**EXERCISE BRIEF**
Only the pictures should be left out; repeat the rest of the data exactly.

──────── DATASET CONTENT ────────

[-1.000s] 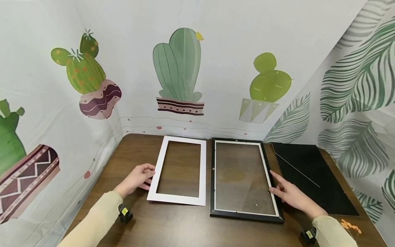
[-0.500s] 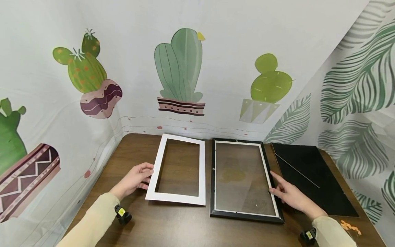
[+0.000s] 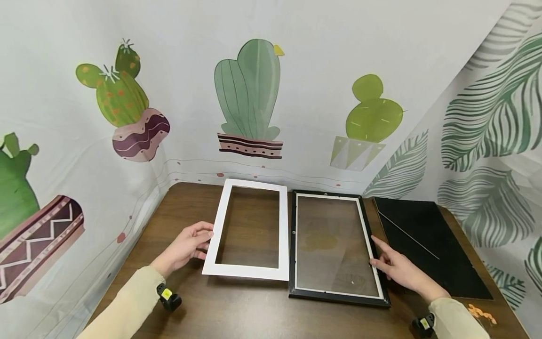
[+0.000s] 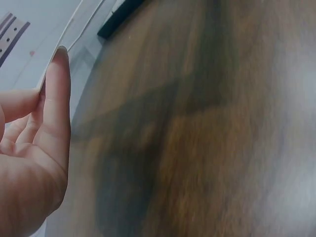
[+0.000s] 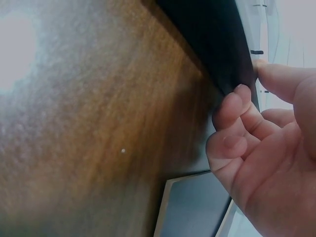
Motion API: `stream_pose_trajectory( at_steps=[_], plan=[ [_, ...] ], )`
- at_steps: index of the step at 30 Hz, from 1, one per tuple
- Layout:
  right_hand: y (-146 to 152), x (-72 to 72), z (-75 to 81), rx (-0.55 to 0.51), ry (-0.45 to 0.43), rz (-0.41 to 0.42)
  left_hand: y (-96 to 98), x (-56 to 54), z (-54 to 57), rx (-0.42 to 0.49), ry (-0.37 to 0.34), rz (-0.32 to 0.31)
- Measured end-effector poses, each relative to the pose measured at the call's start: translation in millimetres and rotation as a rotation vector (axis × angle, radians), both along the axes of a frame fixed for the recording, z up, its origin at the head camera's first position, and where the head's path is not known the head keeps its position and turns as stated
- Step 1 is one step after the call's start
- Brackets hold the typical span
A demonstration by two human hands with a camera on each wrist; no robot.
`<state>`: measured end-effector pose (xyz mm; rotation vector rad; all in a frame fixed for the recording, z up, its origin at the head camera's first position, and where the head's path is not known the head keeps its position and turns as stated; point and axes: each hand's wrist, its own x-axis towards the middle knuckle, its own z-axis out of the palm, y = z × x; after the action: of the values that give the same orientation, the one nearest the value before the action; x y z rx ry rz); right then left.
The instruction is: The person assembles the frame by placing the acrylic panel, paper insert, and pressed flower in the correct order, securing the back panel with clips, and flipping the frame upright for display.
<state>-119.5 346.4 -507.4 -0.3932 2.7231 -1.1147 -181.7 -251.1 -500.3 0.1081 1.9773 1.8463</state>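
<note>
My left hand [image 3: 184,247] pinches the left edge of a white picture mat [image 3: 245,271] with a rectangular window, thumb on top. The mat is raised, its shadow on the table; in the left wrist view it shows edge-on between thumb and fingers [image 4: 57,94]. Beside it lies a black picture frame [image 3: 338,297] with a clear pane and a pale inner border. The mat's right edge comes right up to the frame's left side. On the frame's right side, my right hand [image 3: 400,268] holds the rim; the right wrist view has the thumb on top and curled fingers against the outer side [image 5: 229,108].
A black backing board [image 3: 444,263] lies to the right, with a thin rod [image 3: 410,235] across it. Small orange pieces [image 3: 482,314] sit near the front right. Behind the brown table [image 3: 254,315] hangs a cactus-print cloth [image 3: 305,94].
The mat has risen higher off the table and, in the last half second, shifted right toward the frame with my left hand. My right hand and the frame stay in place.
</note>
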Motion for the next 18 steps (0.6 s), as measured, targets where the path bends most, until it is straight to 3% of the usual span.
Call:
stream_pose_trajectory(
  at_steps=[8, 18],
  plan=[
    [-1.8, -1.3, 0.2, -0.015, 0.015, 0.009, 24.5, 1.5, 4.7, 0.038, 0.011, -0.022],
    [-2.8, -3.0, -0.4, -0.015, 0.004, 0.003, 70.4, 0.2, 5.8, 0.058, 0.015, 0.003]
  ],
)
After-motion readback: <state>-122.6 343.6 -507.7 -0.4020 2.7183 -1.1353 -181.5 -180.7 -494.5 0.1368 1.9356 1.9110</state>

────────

**WRITTEN RESPONSE**
[-1.000s] 
[-0.500s] 
[+0.000s] 
[+0.000s] 
[+0.000s] 
Motion API: `stream_pose_trajectory( at_steps=[_], plan=[ [_, ...] ], )`
- at_steps: index of the step at 30 Hz, from 1, one per tuple
- Layout:
  right_hand: y (-146 to 152), x (-72 to 72), z (-75 to 81), rx (-0.55 to 0.51), ry (-0.45 to 0.43), rz (-0.41 to 0.42)
  left_hand: y (-96 to 98), x (-56 to 54), z (-54 to 57), rx (-0.42 to 0.49), ry (-0.37 to 0.34), rz (-0.32 to 0.31)
- Measured end-effector poses, each relative to the pose measured at the call's start: translation in millimetres and rotation as a rotation vector (axis × angle, radians), both along the axes of a frame fixed for the recording, z up, its origin at the head camera's first position, and where the head's path is not known the head keeps its position and turns as stated
- Step 1 is one step after the call's start
- Brackets hold the typical span
A demonstration by two human hands with a camera on each wrist; no robot.
`<state>`: measured end-effector pose (xyz mm; rotation vector rad; all in a frame fixed for the recording, z up, its origin at the head camera's first position, and where the head's path is not known the head keeps its position and turns as stated; point and axes: each hand's wrist, its own x-axis towards the middle knuckle, its own z-axis out of the palm, y = z × x; after the action: of the values that give the same orientation, the one nearest the value before the action; x y z rx ry rz); right then left.
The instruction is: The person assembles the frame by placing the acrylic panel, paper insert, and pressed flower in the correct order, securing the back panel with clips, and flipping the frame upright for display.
<state>-119.5 346.4 -507.4 -0.3932 2.7231 -1.1147 -181.7 -251.1 -500.3 0.1081 1.9773 1.8463</state>
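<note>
My left hand [image 3: 184,247] pinches the left edge of a white picture mat [image 3: 245,271] with a rectangular window, thumb on top. The mat is raised, its shadow on the table; in the left wrist view it shows edge-on between thumb and fingers [image 4: 57,94]. Beside it lies a black picture frame [image 3: 338,297] with a clear pane and a pale inner border. The mat's right edge comes right up to the frame's left side. On the frame's right side, my right hand [image 3: 400,268] holds the rim; the right wrist view has the thumb on top and curled fingers against the outer side [image 5: 229,108].
A black backing board [image 3: 444,263] lies to the right, with a thin rod [image 3: 410,235] across it. Small orange pieces [image 3: 482,314] sit near the front right. Behind the brown table [image 3: 254,315] hangs a cactus-print cloth [image 3: 305,94].
The mat has risen higher off the table and, in the last half second, shifted right toward the frame with my left hand. My right hand and the frame stay in place.
</note>
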Motion for the next 18 steps (0.6 s), as measured, targets where the path bends most, until it is straight to 3% of the usual span.
Call:
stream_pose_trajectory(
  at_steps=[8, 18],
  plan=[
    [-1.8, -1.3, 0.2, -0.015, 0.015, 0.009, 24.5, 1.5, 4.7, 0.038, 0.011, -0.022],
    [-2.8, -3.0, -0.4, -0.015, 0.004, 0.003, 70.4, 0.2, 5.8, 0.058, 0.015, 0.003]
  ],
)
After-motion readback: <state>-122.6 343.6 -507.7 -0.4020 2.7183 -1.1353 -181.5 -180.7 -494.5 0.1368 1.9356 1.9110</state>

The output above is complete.